Un país que también se está convirtiendo en una potencia turística.
—Sí, con una oferta muy diferente y muy amplia, y no estamos hablando de turismo de sol y playa, es un turismo de una gran riqueza cultural; en mi casa podía faltar un trozo de carne pero nunca faltaba un libro.
¿Libros afines al régimen?
—Esos libros había que tenerlos sí o sí. Hasta yo en mi academia tenía que montar los bailes que me decían, con la música patriótica. Podías hacer montajes que te gustaran también, pero en algunas cosas no podías fallar.
Una vez en España, supongo que lo regional y patriótico sí que tendría tirón.

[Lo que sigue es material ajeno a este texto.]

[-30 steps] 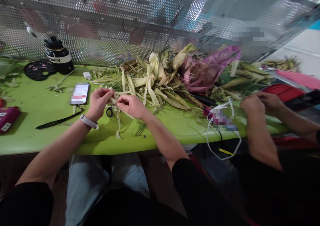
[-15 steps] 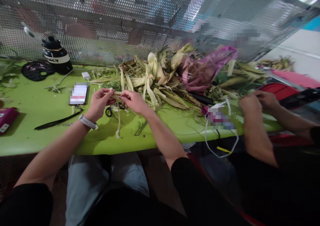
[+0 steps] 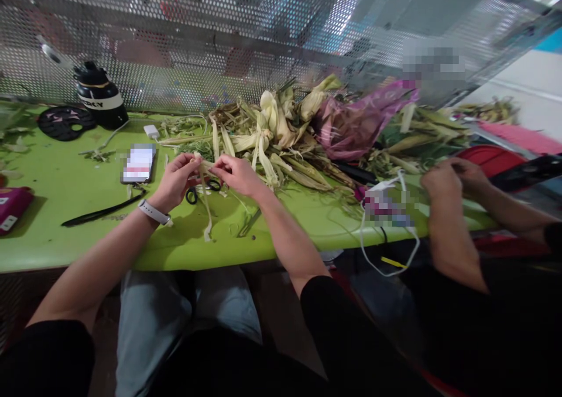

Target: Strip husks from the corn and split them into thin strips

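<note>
Both hands occupied. L hand (image 3: 177,180): fingers curled in, thumb & fingertips pinched tight on one end of a pale husk strip (image 3: 204,167); palm side partly hidden, so grip of the lower fingers can't be told. R hand (image 3: 239,174): thumb & index brought tog. on the strip's other end, remaining fingers loosely bent. Strip thus sits btwn the two hands, above the green worktop (image 3: 175,250). A thin pale tail (image 3: 208,215) hangs below L hand's fingertips twd worktop; can't tell if same piece. Black loops (image 3: 192,195) lie just under the hands, on worktop. Wristband (image 3: 153,212), light-coloured, on L wrist. Phone (image 3: 139,164), screen lit, just beyond & left of L hand; black strap (image 3: 103,212) nearer the body, left of same hand. White charger (image 3: 151,132) beyond L hand; dark bottle (image 3: 102,99) w/ pale band farther off, same side. Purple box (image 3: 16,209) well left of L hand. Husk pile (image 3: 272,136) beyond & right of R hand, nr its knuckles; pink-purple bag (image 3: 345,127) farther right, against pile. Co-worker's hands (image 3: 441,180) well right of R hand, close tog.; contents too unclear to tell.
</note>
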A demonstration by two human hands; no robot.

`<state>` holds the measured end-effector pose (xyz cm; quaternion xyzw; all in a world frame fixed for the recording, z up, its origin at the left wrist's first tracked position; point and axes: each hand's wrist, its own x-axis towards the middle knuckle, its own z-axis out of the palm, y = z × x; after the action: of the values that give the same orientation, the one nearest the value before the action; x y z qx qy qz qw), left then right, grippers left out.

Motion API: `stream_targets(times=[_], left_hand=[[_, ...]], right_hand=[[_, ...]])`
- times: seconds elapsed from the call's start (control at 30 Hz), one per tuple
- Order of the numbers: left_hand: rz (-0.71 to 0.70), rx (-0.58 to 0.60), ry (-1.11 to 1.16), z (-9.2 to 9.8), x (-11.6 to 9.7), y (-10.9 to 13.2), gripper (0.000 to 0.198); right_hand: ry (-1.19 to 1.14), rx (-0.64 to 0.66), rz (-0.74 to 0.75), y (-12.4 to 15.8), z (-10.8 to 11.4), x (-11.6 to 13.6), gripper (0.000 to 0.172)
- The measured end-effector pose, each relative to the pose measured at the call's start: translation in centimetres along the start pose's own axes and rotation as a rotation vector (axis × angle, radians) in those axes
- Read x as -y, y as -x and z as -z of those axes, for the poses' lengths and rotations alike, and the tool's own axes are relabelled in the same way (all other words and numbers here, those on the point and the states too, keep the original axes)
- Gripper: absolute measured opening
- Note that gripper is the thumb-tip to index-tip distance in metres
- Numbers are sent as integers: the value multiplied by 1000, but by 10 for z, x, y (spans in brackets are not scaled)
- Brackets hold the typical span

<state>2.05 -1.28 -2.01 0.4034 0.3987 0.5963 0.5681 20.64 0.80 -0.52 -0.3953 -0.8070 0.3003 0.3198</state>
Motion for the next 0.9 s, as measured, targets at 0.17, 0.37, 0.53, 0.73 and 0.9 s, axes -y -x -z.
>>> stream_targets(times=[0.17, 0.37, 0.53, 0.73, 0.9], left_hand=[[43, -6, 21, -3, 0, 2, 20], [35, -2, 28, -5, -3, 4, 24], [-21, 52, -43, -6, -4, 8, 33], [-85, 1, -67, -3, 1, 3, 31], [-88, -9, -72, 1, 2, 0, 28]], right_hand=[[-4, -33, 30, -1, -2, -3, 25], [9, -68, 66, -1, 1, -2, 28], [130, -126, 125, -3, 3, -7, 28], [397, -195, 377, -6, -8, -15, 17], [523, -85, 582, -9, -24, -20, 33]])
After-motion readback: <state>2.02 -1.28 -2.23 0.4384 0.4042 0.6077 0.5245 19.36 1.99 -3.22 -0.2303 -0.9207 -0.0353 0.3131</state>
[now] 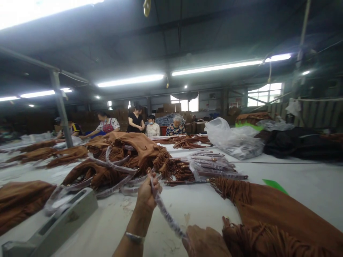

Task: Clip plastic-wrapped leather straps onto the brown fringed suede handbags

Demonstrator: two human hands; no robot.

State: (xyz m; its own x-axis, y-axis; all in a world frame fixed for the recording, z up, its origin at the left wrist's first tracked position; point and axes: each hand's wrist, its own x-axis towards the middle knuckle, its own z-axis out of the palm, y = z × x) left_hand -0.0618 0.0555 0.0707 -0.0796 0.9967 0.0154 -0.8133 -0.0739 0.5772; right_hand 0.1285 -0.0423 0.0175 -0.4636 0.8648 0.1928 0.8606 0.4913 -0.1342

—Los primeros años sí que trabajamos con el folclore ruso, pero el mercado se cansa rápido. Luego me encargaban de todo, hasta claqué irlandés. Sin problema. Hay que decir que los bailarines rusos tenemos una base estupenda.
¿Qué le gusta de Menorca?
—Su ritmo de vida tranquilo. Es un lugar que simplemente me gusta. Al principio trabajaba tanto que tenía poco contacto con la gente de aquí, pero luego cuando empecé a trabajar de cocinera sí que comencé a conocer mucha más gente. La primera impresión que me llevé en España, tanto de Canarias como de Menorca, es el cielo azul, casas blancas y todo el mundo con una sonrisa. Eso no pasa en Rusia.